Any summation of Jane Fonda’s life must begin with the question: Who is she? Indeed, in the kaleidoscope of identities that constitute her past, many observers and detractors still attempt to reduce her to one of her many incarnations. Hanoi Jane, for some, is the quintessential Fonda, while others attempt to explain her life through her successive marriages. But she eludes all such interpretations. Vadim titled his autobiography Bardot Deneuve Fonda, thereby boiling his life down to the women in it; a Fonda autobiography called Vadim Hayden Turner would surely sell, but it wouldn’t explain the complexity of her public image. If one factor does stand out, it is that Fonda had her formative training as a Method actress and approached her subsequent personae —from libertine to disciplinarian—like sought-after roles that accorded her a vivid and all-encompassing, if temporary, identity. Yet this only brings us back to her daughter’s chameleon remark, and begs the question: Was Fonda’s life merely a series of performances, each played with Oscar-worthy conviction?
She herself has trouble answering such questions. “It’s like my whole life has been a quest for growing up,” she muses. “I had no mother, my father was remote, I had to invent myself, and I used men to do it.” What is unique, however, is that Fonda also used the shifting configurations of our culture to assemble her identities. One consequence of this symbiosis with great national currents is that Fonda the historical figure now affords us a guided tour of nearly 40 years of American history. This unique historical utility, in turn, points to what is perhaps the greatest meaning of her life.
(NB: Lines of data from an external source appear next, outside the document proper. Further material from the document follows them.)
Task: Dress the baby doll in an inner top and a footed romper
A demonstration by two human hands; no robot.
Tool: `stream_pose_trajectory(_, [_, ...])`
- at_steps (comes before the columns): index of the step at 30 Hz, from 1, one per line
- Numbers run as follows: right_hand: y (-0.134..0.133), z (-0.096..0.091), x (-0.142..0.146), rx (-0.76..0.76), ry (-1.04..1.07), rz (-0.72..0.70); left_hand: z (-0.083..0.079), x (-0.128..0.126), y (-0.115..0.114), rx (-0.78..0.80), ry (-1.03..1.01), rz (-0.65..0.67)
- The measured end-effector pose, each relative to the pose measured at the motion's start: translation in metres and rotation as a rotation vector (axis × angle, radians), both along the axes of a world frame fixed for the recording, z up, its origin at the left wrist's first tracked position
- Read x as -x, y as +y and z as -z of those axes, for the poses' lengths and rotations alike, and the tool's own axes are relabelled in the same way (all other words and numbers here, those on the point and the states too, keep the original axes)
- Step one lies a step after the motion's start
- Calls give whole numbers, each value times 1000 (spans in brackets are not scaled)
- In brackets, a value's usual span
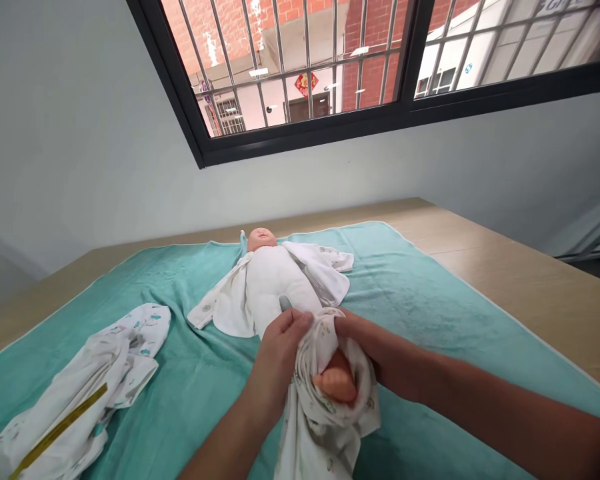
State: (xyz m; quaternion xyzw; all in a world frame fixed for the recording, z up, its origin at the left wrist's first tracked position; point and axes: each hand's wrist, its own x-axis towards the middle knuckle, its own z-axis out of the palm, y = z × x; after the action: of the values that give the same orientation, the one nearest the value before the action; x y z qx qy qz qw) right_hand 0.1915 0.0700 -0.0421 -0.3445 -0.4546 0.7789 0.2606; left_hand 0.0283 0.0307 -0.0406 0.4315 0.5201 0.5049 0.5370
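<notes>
A baby doll (273, 277) lies on its back, its head (261, 239) toward the wall and its body white. White baby pants (320, 433) with a small print are bunched around one of its legs, and the doll's foot (337, 381) shows inside the gathered cloth. My left hand (280, 347) pinches the cloth on the left side. On the right, my right hand (363, 337) grips the gathered edge, its fingers partly hidden in the fabric. A white baby jacket (333, 273) lies spread open under the doll, sleeves out to both sides.
A teal blanket (410, 313) covers much of the wooden table (490, 267). At the left lies another white printed baby garment (95, 373) with a yellow strip (60, 430) on it. Behind the table are a wall and a barred window (305, 73).
</notes>
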Motion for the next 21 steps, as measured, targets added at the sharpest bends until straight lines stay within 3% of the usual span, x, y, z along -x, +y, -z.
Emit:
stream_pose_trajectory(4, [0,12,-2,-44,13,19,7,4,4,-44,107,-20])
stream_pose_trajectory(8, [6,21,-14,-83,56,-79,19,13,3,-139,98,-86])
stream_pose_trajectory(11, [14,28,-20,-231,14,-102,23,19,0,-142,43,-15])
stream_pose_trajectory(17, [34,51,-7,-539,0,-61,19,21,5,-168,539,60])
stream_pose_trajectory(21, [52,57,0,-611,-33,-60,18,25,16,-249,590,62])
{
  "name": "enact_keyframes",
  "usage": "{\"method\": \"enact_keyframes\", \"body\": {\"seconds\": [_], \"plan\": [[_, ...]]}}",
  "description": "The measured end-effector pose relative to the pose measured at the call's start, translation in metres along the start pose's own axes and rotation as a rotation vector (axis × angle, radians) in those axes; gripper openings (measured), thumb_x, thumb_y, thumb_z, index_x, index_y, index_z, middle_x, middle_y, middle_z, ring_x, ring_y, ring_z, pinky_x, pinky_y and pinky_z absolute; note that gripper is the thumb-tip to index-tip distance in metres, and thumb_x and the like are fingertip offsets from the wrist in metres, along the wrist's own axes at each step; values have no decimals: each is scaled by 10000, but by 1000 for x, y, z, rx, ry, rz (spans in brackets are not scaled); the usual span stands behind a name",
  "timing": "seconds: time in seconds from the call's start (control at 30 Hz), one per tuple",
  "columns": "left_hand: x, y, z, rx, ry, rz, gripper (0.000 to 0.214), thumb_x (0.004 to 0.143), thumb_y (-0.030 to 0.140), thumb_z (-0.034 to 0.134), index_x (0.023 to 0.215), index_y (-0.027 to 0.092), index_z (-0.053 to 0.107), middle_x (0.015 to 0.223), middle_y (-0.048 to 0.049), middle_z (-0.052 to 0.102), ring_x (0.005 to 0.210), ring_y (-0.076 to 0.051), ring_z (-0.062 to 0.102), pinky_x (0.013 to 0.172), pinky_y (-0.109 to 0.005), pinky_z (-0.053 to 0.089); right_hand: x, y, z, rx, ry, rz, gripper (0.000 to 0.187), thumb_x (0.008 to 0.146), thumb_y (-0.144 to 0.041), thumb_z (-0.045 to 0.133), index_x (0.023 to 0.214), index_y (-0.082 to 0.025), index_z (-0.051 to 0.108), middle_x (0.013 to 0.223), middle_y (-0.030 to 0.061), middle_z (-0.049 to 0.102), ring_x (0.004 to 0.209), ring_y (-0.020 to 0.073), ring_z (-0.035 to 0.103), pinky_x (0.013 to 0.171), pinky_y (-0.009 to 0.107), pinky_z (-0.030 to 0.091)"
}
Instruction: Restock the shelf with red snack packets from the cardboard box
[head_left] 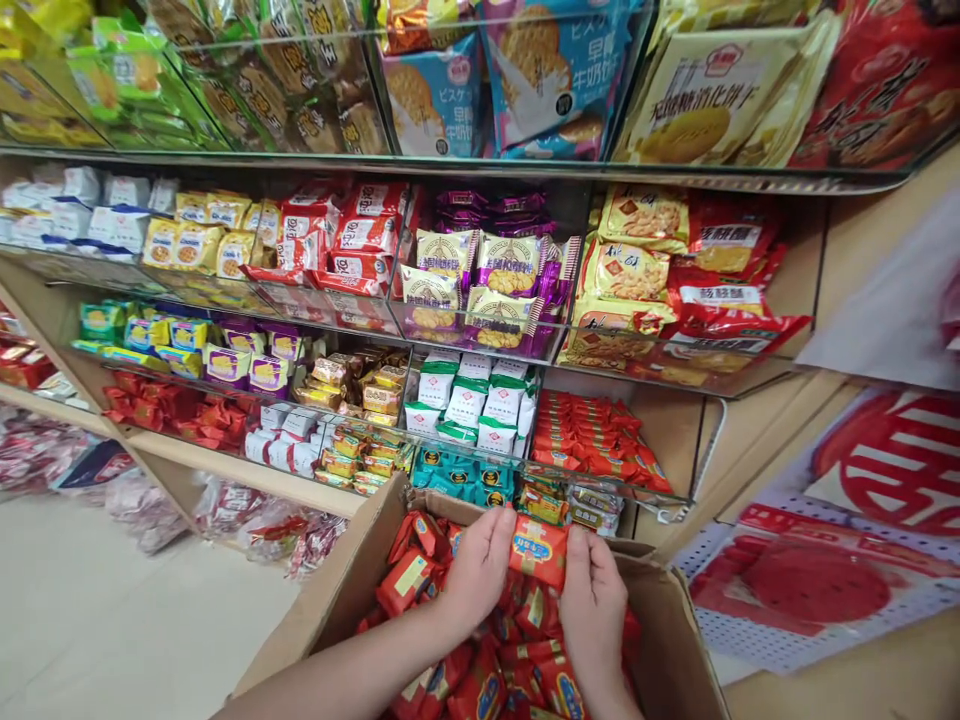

During the making of Klute, in 1970, Fonda’s antiwar militancy placed her at odds with much of the film’s crew, and one day she arrived to find the set decorated with American flags. Still, by the end of the shoot she had won over the crew because, as the director, Alan Pakula, put it, “above all else, she is quintessentially an American.” When one adds up all of her incarnations—sixties sex kitten, seventies feminist, eighties fitness drill sergeant, nineties church lady—and factors in her ability to thrive in conservative and radical times alike, what emerges is a highly visible existence that has managed to encompass the country’s moral, cultural, and political contradictions without being overwhelmed by them. Whether evinced in her moralistic politics, her entrepreneurial zeal, her thirst for novelty, or her capacity for self-reinvention, the larger message of Jane Fonda’s life may just be: Jane Fonda is America.